There is nothing silly about the physicality of a kiss unless you want it to be. The physicality of a kiss is the best part. *Especially* the first one. How awkward it is. Those moments right before. Is he? Is she? Will we? The sexual tension is palpable. When they talk about electricity or chemistry, that’s not even a metaphor at that point. I’d be willing to bet that if the right kind of scientists got involved, they could absolutely measure the energy created between two people just before that first kiss. It’s absolutely tangible.

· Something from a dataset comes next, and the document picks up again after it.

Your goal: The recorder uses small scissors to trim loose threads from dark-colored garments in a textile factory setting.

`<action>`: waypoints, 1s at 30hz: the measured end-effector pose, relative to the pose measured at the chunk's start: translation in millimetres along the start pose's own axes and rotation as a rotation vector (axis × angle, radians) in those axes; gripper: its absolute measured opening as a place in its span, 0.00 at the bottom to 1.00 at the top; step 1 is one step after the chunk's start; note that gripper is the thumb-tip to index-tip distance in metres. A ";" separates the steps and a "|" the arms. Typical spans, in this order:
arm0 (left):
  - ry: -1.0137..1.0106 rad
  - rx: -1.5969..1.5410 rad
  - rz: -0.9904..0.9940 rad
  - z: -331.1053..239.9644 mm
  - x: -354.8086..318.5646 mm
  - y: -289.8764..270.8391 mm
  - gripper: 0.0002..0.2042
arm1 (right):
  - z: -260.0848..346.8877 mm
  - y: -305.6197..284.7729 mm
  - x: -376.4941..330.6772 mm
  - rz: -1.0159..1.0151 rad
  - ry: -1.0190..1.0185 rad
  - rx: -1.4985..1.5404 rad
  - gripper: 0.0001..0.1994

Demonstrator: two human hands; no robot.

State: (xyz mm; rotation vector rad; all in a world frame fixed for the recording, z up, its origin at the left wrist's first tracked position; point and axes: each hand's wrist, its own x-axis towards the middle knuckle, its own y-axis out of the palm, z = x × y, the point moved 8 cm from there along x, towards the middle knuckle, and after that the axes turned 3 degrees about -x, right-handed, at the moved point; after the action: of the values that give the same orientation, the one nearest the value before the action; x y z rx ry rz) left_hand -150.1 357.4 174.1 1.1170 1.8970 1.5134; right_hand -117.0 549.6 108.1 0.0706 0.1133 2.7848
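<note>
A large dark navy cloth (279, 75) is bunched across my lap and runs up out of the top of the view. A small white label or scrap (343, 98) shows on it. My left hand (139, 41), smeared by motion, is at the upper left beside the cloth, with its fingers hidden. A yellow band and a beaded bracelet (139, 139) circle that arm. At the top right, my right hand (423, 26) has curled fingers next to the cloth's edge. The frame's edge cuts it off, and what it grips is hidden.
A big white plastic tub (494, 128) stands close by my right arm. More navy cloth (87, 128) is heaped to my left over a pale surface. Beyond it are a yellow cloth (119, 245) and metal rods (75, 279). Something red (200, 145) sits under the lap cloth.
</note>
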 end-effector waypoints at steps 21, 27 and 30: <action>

And as far as “the weight we give to the first kiss,” I’d say it’s worth the weight. Aside from a Hollywood/European ritualistic kiss, a kiss is reserved for family, close friends and when transformed, acts of sensuality and sexuality. For instance, aside from a few rare exceptions, humans are the only species of animals that mate face to face. That engage in the art of the kiss. Mutual meeting of the lips and tongue and teeth, if you’re careful about it. That’s a human characteristic. Dogs don’t kiss one another. It’s a very intimate act. Or, to get really low-level pop culture, let’s replay the conversation Vivenne and Edward have in the beginning of “Pretty Woman”* when she’s still just a pretty prostitute and he’s still a class-A asshole:
Vivenne: What do you want?
Edward: What do you do?
Vivenne: Everything. But I don’t kiss on the mouth.
Edward:Neither do I.
She’ll do any sex act for money, but she won’t kiss on the mouth. Get it? It’s too intimate. It’s too sacred. It’s too much about love. So there’s weight there, there’s gravitas to be given to a romantic kiss. There’s something to be given over, a part of you to be exchanged. Even at its most animal, there’s even the idea that your neck is exposed; you’re at your most vulnerable moment.
I know I’m a hopeless romantic. I know that I am a fervent cheerleader for the kiss. I know that I love to give arguments for the makeout session. But to suggest that a first kiss is nothing more than a throwaway or that we place too much importance on it? Never. In fact, I can’t even find people who seem to kiss the way I like, much less find someone who thinks that it’s that big of a deal. I’d love it if we went back to the days of the long courtship and days of many nights of necking to save ourselves a lot of heartache in the end. But, that’s just me. I’m a sucker for the (great) kiss.
*I KNOW I am not supposed to like “Pretty Woman,” either as a feminist or as someone who might even pretend they like nice things — music, film, culture. But I fucking do, okay? I like Richard Gere. I like Julia Roberts. (Sue me. Sue me.) I like the stupid ass story. I like the stupid ass dialogue. I like the stupid ending. I know, I know, I know. Sometimes, you like shit that is stupid. TOO BAD.